Every line from the start of the listing below through the line that contains "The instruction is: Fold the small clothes" is to be reproduced word for word.

- Opening Delimiter -

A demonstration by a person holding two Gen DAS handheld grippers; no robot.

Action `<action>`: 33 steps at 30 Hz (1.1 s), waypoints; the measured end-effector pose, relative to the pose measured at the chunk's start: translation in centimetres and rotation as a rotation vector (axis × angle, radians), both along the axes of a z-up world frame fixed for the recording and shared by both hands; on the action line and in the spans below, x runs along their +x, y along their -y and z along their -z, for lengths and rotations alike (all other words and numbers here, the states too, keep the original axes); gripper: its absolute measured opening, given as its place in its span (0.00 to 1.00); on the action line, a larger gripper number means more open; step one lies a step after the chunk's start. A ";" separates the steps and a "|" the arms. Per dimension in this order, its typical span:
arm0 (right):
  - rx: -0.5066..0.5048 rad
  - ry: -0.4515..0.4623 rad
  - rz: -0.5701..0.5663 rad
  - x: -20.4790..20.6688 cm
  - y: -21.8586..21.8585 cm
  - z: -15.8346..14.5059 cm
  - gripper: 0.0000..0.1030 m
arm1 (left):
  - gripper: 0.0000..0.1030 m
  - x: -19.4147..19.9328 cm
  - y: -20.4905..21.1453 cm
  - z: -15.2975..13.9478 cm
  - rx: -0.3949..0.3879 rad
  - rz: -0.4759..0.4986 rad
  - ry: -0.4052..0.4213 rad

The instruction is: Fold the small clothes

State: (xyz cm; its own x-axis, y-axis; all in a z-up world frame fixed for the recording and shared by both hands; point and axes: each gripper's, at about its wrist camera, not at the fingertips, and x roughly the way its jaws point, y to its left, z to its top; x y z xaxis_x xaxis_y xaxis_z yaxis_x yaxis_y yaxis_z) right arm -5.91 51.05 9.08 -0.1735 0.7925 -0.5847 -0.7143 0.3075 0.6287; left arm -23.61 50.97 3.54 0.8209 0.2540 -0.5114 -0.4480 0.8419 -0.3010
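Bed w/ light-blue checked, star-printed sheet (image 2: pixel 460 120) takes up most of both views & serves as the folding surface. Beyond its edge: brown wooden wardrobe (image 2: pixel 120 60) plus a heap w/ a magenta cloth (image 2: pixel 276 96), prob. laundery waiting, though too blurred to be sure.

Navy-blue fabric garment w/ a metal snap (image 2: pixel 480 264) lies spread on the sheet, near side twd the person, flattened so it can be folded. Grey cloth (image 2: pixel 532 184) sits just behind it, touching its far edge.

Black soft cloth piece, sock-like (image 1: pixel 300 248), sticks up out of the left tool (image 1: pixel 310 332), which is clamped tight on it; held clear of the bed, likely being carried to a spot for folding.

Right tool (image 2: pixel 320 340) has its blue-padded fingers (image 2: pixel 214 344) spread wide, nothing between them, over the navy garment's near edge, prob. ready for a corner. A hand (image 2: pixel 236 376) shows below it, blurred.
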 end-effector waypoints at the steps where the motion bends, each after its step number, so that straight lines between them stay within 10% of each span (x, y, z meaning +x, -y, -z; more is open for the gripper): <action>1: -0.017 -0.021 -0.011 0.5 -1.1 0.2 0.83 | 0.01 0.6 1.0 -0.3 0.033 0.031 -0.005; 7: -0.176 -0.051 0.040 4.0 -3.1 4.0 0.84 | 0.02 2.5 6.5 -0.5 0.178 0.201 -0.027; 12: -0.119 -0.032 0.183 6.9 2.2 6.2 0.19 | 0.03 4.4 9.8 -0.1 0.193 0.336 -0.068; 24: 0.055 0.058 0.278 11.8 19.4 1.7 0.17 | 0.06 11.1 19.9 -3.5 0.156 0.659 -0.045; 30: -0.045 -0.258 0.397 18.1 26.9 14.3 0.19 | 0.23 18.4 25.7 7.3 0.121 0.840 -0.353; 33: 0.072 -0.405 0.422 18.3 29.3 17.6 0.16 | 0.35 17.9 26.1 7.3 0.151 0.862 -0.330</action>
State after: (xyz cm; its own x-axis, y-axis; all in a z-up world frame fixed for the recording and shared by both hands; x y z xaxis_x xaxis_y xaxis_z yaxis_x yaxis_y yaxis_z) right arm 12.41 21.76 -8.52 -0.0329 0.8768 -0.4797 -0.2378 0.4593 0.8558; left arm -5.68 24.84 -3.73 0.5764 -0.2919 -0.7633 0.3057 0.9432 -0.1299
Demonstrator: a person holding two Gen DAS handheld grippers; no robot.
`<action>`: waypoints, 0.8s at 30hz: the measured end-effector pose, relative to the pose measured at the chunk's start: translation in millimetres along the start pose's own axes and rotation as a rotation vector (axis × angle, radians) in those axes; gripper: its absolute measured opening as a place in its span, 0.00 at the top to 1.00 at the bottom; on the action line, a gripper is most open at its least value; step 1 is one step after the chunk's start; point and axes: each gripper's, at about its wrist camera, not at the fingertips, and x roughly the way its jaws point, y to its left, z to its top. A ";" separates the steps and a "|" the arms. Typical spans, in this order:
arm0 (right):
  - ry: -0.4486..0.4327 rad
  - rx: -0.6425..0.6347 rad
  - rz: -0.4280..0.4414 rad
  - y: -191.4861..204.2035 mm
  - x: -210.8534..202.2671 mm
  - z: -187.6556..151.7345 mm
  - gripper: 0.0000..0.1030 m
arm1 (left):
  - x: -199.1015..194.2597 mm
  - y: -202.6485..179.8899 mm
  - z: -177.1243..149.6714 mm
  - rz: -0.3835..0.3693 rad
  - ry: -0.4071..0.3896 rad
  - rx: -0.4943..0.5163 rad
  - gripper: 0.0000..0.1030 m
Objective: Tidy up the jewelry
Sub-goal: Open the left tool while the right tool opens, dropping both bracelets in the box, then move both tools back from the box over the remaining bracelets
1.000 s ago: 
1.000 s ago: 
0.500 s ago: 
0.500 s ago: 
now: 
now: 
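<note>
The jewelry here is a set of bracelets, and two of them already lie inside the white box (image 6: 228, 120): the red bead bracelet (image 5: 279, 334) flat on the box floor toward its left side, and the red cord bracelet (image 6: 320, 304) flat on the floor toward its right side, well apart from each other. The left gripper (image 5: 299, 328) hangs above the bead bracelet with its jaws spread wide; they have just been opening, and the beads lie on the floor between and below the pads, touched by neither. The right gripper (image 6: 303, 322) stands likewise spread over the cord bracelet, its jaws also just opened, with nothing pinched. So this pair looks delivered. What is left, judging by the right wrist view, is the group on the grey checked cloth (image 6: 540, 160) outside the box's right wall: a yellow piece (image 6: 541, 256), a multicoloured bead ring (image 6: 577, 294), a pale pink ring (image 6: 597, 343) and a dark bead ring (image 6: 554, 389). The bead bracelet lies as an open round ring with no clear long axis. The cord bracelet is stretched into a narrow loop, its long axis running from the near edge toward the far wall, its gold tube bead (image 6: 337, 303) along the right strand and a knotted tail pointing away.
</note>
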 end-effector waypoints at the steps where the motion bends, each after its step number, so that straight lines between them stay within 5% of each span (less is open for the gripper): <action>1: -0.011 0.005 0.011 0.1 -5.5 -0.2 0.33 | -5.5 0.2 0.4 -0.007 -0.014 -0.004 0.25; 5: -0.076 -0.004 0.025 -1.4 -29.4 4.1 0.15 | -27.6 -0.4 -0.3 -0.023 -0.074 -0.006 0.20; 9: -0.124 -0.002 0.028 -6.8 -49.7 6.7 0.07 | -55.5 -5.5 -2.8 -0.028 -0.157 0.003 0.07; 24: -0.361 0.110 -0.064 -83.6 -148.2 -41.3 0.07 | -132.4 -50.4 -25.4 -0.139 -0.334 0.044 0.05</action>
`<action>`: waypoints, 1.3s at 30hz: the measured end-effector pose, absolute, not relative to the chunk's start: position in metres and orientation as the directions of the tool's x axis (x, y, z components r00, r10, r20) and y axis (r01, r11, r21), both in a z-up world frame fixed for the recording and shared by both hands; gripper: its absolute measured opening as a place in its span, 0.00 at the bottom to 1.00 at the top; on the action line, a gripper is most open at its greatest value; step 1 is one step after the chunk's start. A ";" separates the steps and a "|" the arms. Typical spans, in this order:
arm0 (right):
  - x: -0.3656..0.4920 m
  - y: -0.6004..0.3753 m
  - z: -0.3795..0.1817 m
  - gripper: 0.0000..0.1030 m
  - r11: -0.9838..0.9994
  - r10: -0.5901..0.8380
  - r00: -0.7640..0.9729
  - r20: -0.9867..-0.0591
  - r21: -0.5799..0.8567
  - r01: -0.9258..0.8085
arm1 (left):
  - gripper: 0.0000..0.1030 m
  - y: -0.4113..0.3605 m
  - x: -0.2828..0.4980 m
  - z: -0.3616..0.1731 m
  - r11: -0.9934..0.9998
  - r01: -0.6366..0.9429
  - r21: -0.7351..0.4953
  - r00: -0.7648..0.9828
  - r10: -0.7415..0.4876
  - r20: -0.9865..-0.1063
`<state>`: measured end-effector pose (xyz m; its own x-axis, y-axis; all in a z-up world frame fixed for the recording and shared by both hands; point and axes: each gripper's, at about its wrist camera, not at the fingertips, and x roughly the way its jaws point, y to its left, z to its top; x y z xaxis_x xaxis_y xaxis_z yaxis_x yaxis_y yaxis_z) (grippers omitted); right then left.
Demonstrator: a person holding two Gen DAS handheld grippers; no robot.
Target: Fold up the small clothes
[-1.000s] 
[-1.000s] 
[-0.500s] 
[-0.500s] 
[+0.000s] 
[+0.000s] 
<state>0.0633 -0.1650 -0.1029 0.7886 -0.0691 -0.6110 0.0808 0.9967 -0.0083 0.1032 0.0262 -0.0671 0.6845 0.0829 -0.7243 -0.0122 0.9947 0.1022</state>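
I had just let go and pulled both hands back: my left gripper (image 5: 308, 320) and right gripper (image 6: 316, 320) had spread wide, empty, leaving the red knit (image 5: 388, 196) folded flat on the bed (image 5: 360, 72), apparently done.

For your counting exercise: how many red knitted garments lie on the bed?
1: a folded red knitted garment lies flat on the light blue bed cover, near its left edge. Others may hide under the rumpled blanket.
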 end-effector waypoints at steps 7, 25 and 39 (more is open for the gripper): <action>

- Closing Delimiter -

Task result:
A demonstration by a person holding two Gen DAS handheld grippers; no robot.

Action `<action>`: 33 steps at 30 Hz (1.1 s), waypoints; the measured end-effector pose, relative to the pose measured at the chunk's start: translation in centimetres and rotation as a rotation vector (axis × angle, radians), both along the axes of a z-up world frame fixed for the recording and shared by both hands; on the action line and in the spans below, x runs along their +x, y along their -y and z along their -z, for lengths and rotations alike (all other words and numbers here, the states too, keep the original axes); gripper: its absolute measured opening, given as its place in its span (0.00 to 1.00); on the action line, a larger gripper number means more open; step one lies a step after the chunk's start. A ";" separates the steps and a "|" the arms. Per dimension in this order, its typical span:
arm0 (right):
  - rx: -0.5066..0.5048 rad
  - ry: -0.4515..0.4623 rad
  - rz: -0.5701..0.5663 rad
  - x: -20.4790..20.6688 cm
  - y: -21.8586..21.8585 cm
  - z: -15.8346..14.5059 cm
  - gripper: 0.0000..0.1030 m
arm1 (left):
  - gripper: 0.0000..0.1030 m
  - x: -19.4147..19.9328 cm
  - y: -20.4905..21.1453 cm
  - z: -15.2975..13.9478 cm
  - rx: -0.3949..0.3879 rad
  - rz: -0.4759..0.4986 rad
  - ry: -0.4052..0.4213 rad

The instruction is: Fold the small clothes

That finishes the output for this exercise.